Junto al Centro Comercial Nuevo Amanecer, en el Centro, descargan pilas de cartones y chatarra que se eleva sobre sus cabezas. Tres jóvenes custodian otros cartones como si fuera un tesoro. Son los hijos de Dalia. Ya antes 'la competencia' (otros recicladores) les ha robado y por eso toman estas medidas de seguridad.

Incluso los indigentes les piden cartones para usar de cobijo, pero a ellos no les niegan.

“La competencia es feroz, hay personas que dicen que no podemos estar en tal calle, pero yo trabajo con los almacenes que ya me conocen”, dice Luis.

Pero él cree que el éxito de su trabajo es la confianza que le tienen los comerciante para que incluso entre a sus bodegas. Él dice que esa buena imagen se ha ganado con puntualidad y siendo honesto. Recuerda que una vez el dueño de un negocio le entregó cajas de cartón, pero una estaba todavía llena de zapatos. Al siguiente día regresó y la devolvió.

Su trabajo nunca para. Ni si siquiera cuando llueve. Los días de mal clima lo único que puede hacer es tratar de regresar pronto a su casa, en el centro. Pero a veces se ha quedado hasta las 02:00, sobre todo en Navidad, cuando aumenta el comercio y para los residuos y las ganancias.

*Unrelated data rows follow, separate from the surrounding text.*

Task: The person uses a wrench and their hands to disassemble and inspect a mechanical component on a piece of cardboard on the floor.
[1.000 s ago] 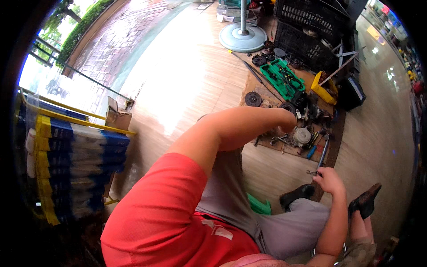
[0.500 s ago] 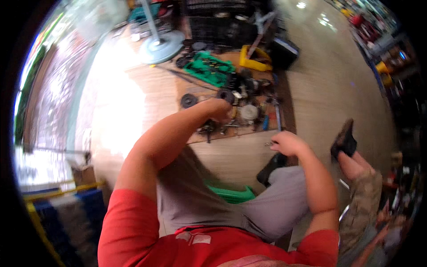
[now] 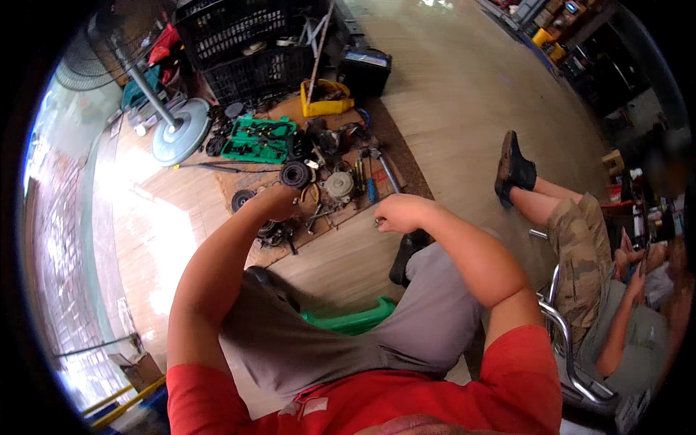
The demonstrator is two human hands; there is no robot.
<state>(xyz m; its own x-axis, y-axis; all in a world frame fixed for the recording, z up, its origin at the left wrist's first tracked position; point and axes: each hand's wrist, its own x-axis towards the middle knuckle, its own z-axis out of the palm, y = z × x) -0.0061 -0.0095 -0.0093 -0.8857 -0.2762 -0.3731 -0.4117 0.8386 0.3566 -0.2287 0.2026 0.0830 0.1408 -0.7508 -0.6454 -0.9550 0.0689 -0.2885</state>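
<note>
Wood-patterned floor (image 3: pixel 449 94) is spread around both hands. Ahead of the hands, a brown mat (image 3: pixel 409 163) is strewn with parts (image 3: pixel 272 232) and tools (image 3: pixel 389 176). Beyond it, black crates (image 3: pixel 257 76) are stacked, and a standing fan (image 3: pixel 181 138) is placed ahead and to the left of the left hand (image 3: pixel 279 201). An open green tool case (image 3: pixel 257 141) is set ahead of the same hand. The left hand is held low over the parts, its fingers curled; the fingertips are hidden, so what is gripped, if anything, cannot be told. The right hand (image 3: pixel 406 214) is nearly closed, thumb and fingers brought together. Between the hands, slightly ahead, a round metal housing (image 3: pixel 338 185) is laid, and a dark wheel (image 3: pixel 293 175) is set just beyond the left hand. By the right hand's fingertips a small metal piece (image 3: pixel 379 220) is pinched.
</note>
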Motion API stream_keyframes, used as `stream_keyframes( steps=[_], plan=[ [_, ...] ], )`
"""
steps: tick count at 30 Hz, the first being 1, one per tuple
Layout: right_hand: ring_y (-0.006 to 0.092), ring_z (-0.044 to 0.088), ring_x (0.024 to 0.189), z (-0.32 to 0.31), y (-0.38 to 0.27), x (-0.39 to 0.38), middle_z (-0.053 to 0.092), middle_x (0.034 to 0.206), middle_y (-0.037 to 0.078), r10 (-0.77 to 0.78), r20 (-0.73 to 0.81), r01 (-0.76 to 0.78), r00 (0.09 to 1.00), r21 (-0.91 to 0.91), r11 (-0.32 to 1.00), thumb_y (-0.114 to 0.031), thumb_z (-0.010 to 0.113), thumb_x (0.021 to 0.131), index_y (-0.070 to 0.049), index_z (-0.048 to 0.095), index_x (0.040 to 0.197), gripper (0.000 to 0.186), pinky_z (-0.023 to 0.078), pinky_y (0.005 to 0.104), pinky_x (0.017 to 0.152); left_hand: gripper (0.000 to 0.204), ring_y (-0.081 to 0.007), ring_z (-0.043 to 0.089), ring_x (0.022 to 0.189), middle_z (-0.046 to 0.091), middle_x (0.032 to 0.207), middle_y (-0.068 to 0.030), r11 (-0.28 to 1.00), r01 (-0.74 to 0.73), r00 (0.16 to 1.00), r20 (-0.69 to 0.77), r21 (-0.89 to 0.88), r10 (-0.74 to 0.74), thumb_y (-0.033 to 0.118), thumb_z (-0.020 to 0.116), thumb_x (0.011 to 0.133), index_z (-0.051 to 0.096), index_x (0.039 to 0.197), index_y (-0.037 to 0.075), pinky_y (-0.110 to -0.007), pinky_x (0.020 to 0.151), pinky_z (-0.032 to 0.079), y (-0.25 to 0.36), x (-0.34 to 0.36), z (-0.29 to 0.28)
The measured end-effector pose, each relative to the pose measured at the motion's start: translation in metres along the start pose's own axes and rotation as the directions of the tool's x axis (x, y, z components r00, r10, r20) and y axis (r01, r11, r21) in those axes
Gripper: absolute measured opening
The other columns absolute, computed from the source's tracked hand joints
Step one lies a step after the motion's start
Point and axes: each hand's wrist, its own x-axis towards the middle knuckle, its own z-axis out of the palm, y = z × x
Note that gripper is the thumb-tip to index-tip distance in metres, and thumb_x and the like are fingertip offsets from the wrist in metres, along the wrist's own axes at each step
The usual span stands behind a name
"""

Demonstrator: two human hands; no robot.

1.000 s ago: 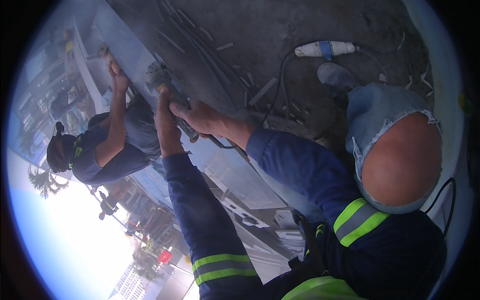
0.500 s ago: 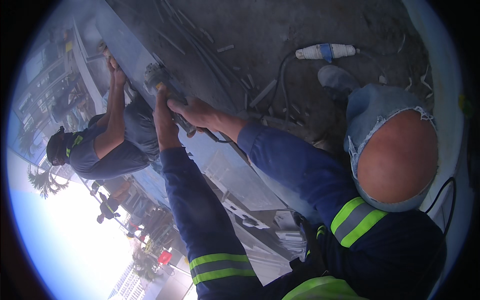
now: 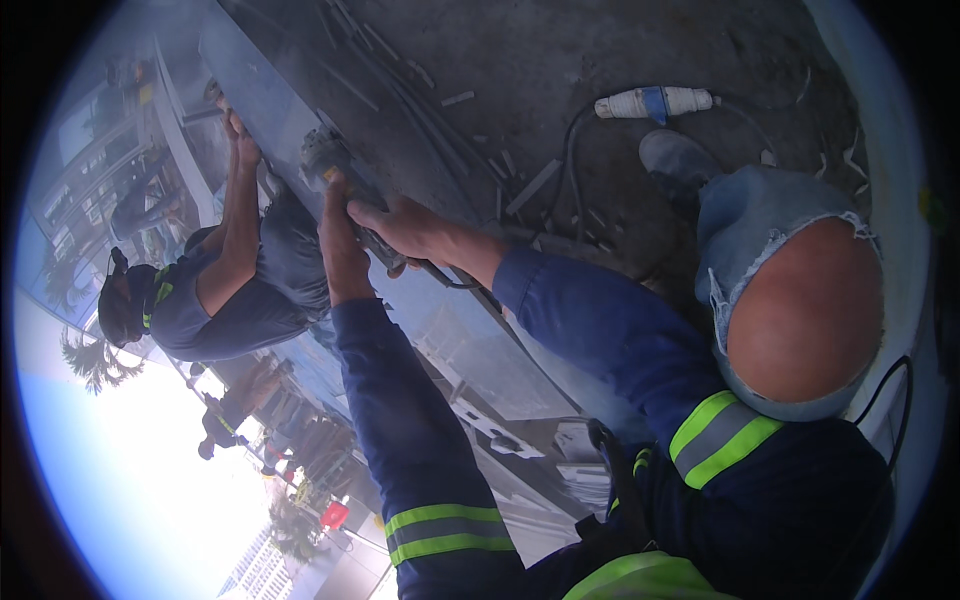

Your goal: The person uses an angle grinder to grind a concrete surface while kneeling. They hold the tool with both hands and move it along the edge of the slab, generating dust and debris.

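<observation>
While left hand [image 3: 343, 240] and right hand [image 3: 408, 230] clasp a grinder [image 3: 325, 156] near a panel's [image 3: 265, 88] edge, strips [image 3: 535, 187] litter the floor [image 3: 560, 50].

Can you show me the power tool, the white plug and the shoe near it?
Power tool [image 3: 326, 157]: head view, on its grey front end.
White plug [image 3: 654, 103]: head view, on its blue middle band.
Shoe [image 3: 671, 158]: head view, on top.
</observation>
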Motion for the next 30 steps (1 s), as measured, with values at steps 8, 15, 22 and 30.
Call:
stream_keyframes(
  steps=[8,15,22,30],
  plan=[
    [0.0181,0.071,0.052,0.004,-0.006,-0.014,0.072,0.089,0.012,-0.044,-0.083,0.047,0.996,0.028,0.999,-0.057,0.062,0.114,0.004,0.064,0.139,0.066,0.046,0.0277,0.037,0.079,-0.0284,0.074,0.114,0.075,0.131,-0.0196,1.000,0.011,1.000,-0.028,-0.012,-0.011,0.056,0.079,0.102,0.068,0.148,-0.008,-0.041,0.099,0.057,0.003,-0.004,0.003],
    [0.0187,0.072,0.052,0.007,-0.008,-0.011,0.072,0.086,0.011,-0.062,-0.125,0.067,0.990,0.034,0.997,-0.059,0.064,0.113,0.004,0.064,0.140,0.069,0.044,0.0285,0.036,0.081,-0.0288,0.073,0.118,0.074,0.133,-0.0197,1.000,-0.002,0.999,-0.043,0.004,0.002,0.056,0.079,0.102,0.067,0.149,-0.009,-0.042,0.102,0.056,0.005,-0.005,0.006],
    [0.0193,0.074,0.056,0.004,0.001,0.006,0.071,0.080,0.008,0.001,-0.081,0.001,0.997,0.026,1.000,-0.060,0.061,0.114,0.000,0.071,0.126,0.062,0.043,0.0288,0.037,0.080,-0.0284,0.071,0.123,0.073,0.137,-0.0185,0.999,0.022,0.998,-0.052,0.031,-0.021,0.058,0.079,0.101,0.068,0.150,-0.005,-0.043,0.103,0.055,0.002,0.006,0.000],
    [0.0214,0.076,0.059,0.004,0.000,0.013,0.077,0.094,0.013,0.018,-0.060,-0.018,0.998,-0.007,1.000,-0.059,0.061,0.114,0.000,0.068,0.139,0.065,0.043,0.0289,0.037,0.078,-0.0267,0.073,0.118,0.075,0.134,-0.0156,0.999,0.028,0.999,-0.019,0.024,-0.028,0.058,0.078,0.101,0.068,0.150,-0.002,-0.043,0.099,0.056,0.002,0.009,-0.002]
  ],
)
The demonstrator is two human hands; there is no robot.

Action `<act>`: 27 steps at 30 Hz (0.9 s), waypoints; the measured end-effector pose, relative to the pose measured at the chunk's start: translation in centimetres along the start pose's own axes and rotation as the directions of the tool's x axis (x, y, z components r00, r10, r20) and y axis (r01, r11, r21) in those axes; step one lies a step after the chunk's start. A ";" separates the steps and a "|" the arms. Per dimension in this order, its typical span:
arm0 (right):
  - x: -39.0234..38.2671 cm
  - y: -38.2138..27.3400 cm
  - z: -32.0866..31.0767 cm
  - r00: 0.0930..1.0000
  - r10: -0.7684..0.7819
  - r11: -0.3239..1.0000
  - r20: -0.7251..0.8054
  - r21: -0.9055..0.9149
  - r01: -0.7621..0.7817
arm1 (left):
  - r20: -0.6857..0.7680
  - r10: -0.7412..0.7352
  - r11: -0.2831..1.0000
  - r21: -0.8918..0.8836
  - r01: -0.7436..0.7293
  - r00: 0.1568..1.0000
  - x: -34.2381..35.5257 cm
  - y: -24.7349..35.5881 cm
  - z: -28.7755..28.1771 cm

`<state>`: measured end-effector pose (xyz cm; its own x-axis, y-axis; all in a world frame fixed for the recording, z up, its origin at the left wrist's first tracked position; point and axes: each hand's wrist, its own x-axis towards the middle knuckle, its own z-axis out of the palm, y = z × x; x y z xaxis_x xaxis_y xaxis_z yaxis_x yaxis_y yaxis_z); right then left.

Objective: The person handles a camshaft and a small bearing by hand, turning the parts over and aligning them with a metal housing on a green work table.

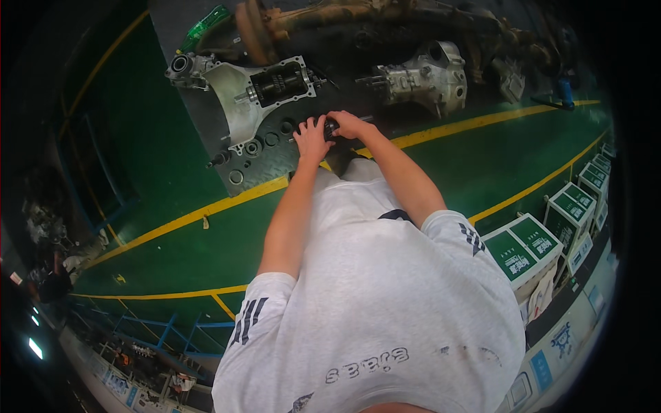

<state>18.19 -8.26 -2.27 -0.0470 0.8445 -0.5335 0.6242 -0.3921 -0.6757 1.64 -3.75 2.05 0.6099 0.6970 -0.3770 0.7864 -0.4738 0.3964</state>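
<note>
Both of my hands are closed around a dark toothed gear low over the near edge of the dark work surface. My left hand wraps it from the left, fingers curled over the top. From the right, my right hand grips the same gear. A thin rod shows just beyond my right hand; whether it joins the gear I cannot tell. Left of my hands lie several metal rings, among them a bearing-like ring and a pale ring. Behind them rests an opened gearbox housing with gears inside.
Another gearbox case lies to the back right. A long rusty axle spans the far side, with a green bottle at its left end. White and green boxes line the right. Yellow lines cross the green floor.
</note>
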 end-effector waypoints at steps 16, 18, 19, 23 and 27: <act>-7.3 5.7 -5.2 0.969 0.146 0.988 -0.201 -0.016 -0.153 | -0.043 0.000 0.994 -0.109 -0.005 0.999 -0.4 -0.7 0.2; -7.4 6.0 -5.2 0.976 0.121 0.993 -0.181 0.015 -0.120 | -0.045 0.001 0.991 -0.135 -0.007 0.999 -0.3 -0.7 0.2; -7.3 5.9 -5.1 0.968 0.137 0.991 -0.210 0.027 -0.134 | -0.044 -0.001 0.991 -0.134 -0.005 0.999 -0.3 -0.7 0.2; -6.9 5.3 -5.0 0.960 0.146 0.989 -0.240 -0.004 -0.151 | -0.063 0.013 0.986 -0.163 -0.023 0.998 -0.3 -0.9 0.4; -7.1 3.3 -5.2 0.942 0.216 0.904 -0.255 -0.311 -0.292 | -0.068 0.035 0.987 -0.157 -0.045 0.997 -0.4 -1.3 0.7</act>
<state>24.62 -13.65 1.99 0.2895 0.8042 -0.5191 0.8211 -0.4874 -0.2972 0.41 -3.76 1.13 0.6287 0.7154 -0.3048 0.7330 -0.4144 0.5394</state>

A Digna no le molesta el horario ni la carga. Mientras está junto a su familia es feliz, dice. Antes trabajaba en un taller, pasaba ocho o 10 horas fuera de casa y ganaba menos del sueldo básico. Luis, en cambio, era guardia de seguridad y con su sueldo tampoco llegaba a cubrir las necesidades de la familia. “Ahora trabajamos juntos y tengo tiempo para dedicarme a los guaguas. Antes regresaba y no habían comido o no tenían hechas la tareas”, dice Dalia, de 48 años. Su último niño tiene 5 años.